According to Salinas, Sexy Time, a product made by the company Apothecanna, is the most popular among the intimacy oils for sale at Blüm. As of press time, the product is only available with CBD, but the company has recently released a version with a one-to-one ratio of THC and CBD, and Salinas thinks customers will respond well to it.

“A lot of times a lot of customers see more benefit from that, especially when they’re trying to get in the mood because it creates more of an effect with the body,” she said. “It kind of gets them out of their heads. I’ve even found for myself that if you’ve had too much THC, you can’t concentrate, and you’re just kind of all over the place.”

Blüm General Manager Christine Gamez said she thinks CBD-only products are particularly great sex facilitators for millennials.

“So many people in our generation struggle with anxiety, in general,” she said. “CBD-only products help relieve that, especially if it’s a newer relationship where you might be feeling nervous, or feeling nerves to take that next step. And, of course, it’s more of a pregame thing. It’s not like you’re going to be in the bedroom sipping tea, but you can kind of get there before you’re there.”

But how often are potentially anxious customers comfortable asking their budtenders to recommend products to aid them in the bedroom?

“I would say daily I get asked that question,” Salinas said. “I’m not sure if it’s easier for folks to approach me because I’m a woman. They may feel more comfortable. I actually kind of push it because I feel like most people don’t know. Anyone who comes in—you’ve got a mother, you’ve got a grandma, a girlfriend, an auntie who can benefit from [these products].”

“And we do have some people who don’t even know that these types of products exist,” Gamez added. “They just expect to suffer from cramping or irritability or anxiety. And so we do try to display these products in our displays so it’s like, ’Sexy Time? What’s that?’ All of the questions roll out, and 25 minutes later they’re still having a conversation about these issues and finding a remedy for them.”

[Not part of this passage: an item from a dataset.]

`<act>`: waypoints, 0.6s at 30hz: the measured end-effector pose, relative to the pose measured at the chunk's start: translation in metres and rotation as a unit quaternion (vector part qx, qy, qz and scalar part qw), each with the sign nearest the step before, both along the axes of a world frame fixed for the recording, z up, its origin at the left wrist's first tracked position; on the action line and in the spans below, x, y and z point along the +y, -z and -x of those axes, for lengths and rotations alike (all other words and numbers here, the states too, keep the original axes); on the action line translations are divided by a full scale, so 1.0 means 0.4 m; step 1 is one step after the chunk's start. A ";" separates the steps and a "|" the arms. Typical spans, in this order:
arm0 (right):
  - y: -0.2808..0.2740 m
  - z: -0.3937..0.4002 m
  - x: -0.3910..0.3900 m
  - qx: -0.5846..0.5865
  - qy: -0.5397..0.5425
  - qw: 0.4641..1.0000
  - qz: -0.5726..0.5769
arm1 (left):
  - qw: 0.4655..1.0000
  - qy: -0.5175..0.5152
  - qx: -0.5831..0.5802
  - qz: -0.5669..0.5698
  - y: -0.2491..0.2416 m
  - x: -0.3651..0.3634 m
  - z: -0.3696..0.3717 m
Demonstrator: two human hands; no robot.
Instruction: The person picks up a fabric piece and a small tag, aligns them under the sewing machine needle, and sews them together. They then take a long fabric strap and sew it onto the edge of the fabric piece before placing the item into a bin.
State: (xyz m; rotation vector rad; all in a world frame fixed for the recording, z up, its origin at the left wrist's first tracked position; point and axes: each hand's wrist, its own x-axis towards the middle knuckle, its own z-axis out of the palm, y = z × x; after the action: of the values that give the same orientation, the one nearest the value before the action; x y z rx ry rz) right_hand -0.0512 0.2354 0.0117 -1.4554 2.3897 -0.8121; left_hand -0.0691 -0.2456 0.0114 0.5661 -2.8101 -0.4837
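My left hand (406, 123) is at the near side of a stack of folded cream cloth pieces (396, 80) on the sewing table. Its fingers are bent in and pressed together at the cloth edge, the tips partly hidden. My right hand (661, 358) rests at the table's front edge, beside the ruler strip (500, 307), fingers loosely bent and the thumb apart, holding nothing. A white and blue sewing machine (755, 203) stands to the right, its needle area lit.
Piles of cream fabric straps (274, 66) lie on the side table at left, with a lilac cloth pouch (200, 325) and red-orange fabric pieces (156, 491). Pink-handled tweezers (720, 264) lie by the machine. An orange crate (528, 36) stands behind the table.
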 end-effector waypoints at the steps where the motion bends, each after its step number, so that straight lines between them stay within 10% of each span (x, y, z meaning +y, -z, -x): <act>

What kinds of issues do budtenders like Salinas help tackle—like how do I combat the vaginal equivalent of cottonmouth or is there a strain of bud that’s particularly conducive to sex?

“I get that question often,” she said. “A lot of people think there’s a sex weed, and that’s a common misconception. It breaks down into the terpenes. And the terpenes, of course, are the essential oils of the cannabis plant. And, for example, limonene is great. It’s an anti-inflammatory. It’s also one that’s known to help you de-stress, to kind of just wind down and get out of your head. Anytime I’ve referred any flower that’s high in limonene, I’ve had customers come back and say, ’That’s really worked for me. I was really in the mood.’ ”

But she said, it depends on the person. People should be prepared to look for strains high in limonene, but also be ready to experiment with a few different strains with varying concentrations of THC and CBD to find out which ones work best for them.

“People think, specifically, there’s a sex weed, but I haven’t discovered one,” Salinas said. “If I had, I’d have smoked it already.”